**Exercise aim:** Every entry should appear in your answer exactly as it does here.

"""

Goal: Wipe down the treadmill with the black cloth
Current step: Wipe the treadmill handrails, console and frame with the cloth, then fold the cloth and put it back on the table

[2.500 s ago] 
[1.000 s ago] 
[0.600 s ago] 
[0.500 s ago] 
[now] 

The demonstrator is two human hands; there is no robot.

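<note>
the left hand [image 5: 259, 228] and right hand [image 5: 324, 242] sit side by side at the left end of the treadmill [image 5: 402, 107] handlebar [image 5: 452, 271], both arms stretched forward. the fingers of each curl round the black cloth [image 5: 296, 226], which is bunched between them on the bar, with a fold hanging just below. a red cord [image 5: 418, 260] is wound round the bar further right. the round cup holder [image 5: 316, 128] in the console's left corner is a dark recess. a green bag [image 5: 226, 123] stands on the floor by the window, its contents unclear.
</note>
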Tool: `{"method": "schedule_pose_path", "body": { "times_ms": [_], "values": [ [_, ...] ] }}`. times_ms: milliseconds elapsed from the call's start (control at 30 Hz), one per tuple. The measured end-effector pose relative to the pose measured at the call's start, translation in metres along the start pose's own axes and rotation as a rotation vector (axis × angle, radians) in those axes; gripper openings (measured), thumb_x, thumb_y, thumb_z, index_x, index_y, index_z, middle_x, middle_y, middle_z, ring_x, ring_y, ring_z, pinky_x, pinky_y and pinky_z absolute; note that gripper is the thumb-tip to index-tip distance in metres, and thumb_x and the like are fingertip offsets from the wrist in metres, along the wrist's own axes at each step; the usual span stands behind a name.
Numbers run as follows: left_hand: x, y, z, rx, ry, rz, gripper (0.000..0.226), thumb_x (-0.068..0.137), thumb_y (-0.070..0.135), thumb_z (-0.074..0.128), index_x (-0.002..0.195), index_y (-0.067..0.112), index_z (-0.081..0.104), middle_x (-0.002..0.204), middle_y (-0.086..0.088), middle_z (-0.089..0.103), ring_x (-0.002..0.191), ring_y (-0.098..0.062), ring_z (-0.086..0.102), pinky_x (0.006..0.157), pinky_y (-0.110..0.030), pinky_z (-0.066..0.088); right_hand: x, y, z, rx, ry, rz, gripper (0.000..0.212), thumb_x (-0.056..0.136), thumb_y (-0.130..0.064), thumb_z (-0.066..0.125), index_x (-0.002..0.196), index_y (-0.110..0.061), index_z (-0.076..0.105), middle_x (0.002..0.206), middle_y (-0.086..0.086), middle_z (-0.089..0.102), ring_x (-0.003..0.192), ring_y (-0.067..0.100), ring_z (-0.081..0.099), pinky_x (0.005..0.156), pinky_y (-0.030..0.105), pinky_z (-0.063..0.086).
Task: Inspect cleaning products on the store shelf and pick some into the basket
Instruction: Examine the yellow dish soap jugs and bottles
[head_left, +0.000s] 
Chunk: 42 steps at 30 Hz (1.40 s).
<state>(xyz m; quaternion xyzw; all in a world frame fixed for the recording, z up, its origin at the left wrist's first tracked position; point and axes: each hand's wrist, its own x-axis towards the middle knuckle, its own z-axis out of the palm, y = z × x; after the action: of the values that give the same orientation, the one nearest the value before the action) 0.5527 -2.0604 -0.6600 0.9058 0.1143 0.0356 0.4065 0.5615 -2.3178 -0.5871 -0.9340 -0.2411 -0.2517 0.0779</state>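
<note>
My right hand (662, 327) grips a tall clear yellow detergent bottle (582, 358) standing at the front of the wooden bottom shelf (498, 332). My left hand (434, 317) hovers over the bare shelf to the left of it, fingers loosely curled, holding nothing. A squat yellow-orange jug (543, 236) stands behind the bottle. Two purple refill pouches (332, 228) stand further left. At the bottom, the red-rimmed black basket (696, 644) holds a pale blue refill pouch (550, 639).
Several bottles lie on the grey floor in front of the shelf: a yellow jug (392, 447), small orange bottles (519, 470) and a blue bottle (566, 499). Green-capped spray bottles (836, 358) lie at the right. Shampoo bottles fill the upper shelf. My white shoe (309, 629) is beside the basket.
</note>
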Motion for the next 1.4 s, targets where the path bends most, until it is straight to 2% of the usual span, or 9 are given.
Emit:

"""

**Solved problem:**
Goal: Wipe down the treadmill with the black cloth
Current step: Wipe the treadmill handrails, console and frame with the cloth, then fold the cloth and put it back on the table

[2.500 s ago] 
[1.000 s ago] 
[0.600 s ago] 
[0.500 s ago] 
[now] 

The demonstrator is two human hands; there is no robot.

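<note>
the left hand [image 5: 259, 228] and right hand [image 5: 324, 242] sit side by side at the left end of the treadmill [image 5: 402, 107] handlebar [image 5: 452, 271], both arms stretched forward. the fingers of each curl round the black cloth [image 5: 296, 226], which is bunched between them on the bar, with a fold hanging just below. a red cord [image 5: 418, 260] is wound round the bar further right. the round cup holder [image 5: 316, 128] in the console's left corner is a dark recess. a green bag [image 5: 226, 123] stands on the floor by the window, its contents unclear.
</note>
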Tool: `{"method": "schedule_pose_path", "body": { "times_ms": [_], "values": [ [_, ...] ] }}`. times_ms: milliseconds elapsed from the call's start (control at 30 Hz), one per tuple. The measured end-effector pose relative to the pose measured at the call's start, translation in metres along the start pose's own axes and rotation as a rotation vector (axis × angle, radians) in those axes; gripper openings (measured), thumb_x, thumb_y, thumb_z, index_x, index_y, index_z, middle_x, middle_y, middle_z, ring_x, ring_y, ring_z, pinky_x, pinky_y and pinky_z absolute; note that gripper is the thumb-tip to index-tip distance in metres, and thumb_x and the like are fingertip offsets from the wrist in metres, along the wrist's own axes at each step; the usual span stands behind a name.
Numbers run as follows: left_hand: x, y, z, rx, ry, rz, gripper (0.000..0.226), thumb_x (-0.068..0.137), thumb_y (-0.070..0.135), thumb_z (-0.074..0.128), index_x (-0.002..0.195), index_y (-0.067..0.112), index_z (-0.081..0.104), middle_x (-0.002..0.204), middle_y (-0.086..0.088), middle_z (-0.089..0.103), ring_x (-0.002..0.191), ring_y (-0.098..0.062), ring_z (-0.086..0.102), pinky_x (0.006..0.157), pinky_y (-0.110..0.030), pinky_z (-0.066..0.088); right_hand: x, y, z, rx, ry, rz, gripper (0.000..0.212), thumb_x (-0.056..0.136), thumb_y (-0.130..0.064), thumb_z (-0.066..0.125), index_x (-0.002..0.196), index_y (-0.110..0.061), index_z (-0.076..0.105), middle_x (0.002..0.206), middle_y (-0.086..0.086), middle_z (-0.089..0.102), ring_x (-0.003..0.192), ring_y (-0.067..0.100), ring_z (-0.081..0.099), pinky_x (0.005..0.156), pinky_y (-0.030..0.105), pinky_z (-0.063..0.086).
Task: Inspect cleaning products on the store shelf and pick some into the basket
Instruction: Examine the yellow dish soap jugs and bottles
[head_left, +0.000s] 
Chunk: 42 steps at 30 Hz (1.40 s).
<state>(xyz m; quaternion xyzw; all in a world frame fixed for the recording, z up, its origin at the left wrist's first tracked position; point and axes: each hand's wrist, its own x-axis towards the middle knuckle, its own z-axis out of the palm, y = z × x; after the action: of the values that give the same orientation, the one nearest the value before the action) 0.5527 -2.0604 -0.6600 0.9058 0.1143 0.0356 0.4065 0.5615 -2.3178 -0.5871 -0.9340 -0.2411 -0.2517 0.0779</state>
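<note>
My right hand (662, 327) grips a tall clear yellow detergent bottle (582, 358) standing at the front of the wooden bottom shelf (498, 332). My left hand (434, 317) hovers over the bare shelf to the left of it, fingers loosely curled, holding nothing. A squat yellow-orange jug (543, 236) stands behind the bottle. Two purple refill pouches (332, 228) stand further left. At the bottom, the red-rimmed black basket (696, 644) holds a pale blue refill pouch (550, 639).
Several bottles lie on the grey floor in front of the shelf: a yellow jug (392, 447), small orange bottles (519, 470) and a blue bottle (566, 499). Green-capped spray bottles (836, 358) lie at the right. Shampoo bottles fill the upper shelf. My white shoe (309, 629) is beside the basket.
</note>
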Motion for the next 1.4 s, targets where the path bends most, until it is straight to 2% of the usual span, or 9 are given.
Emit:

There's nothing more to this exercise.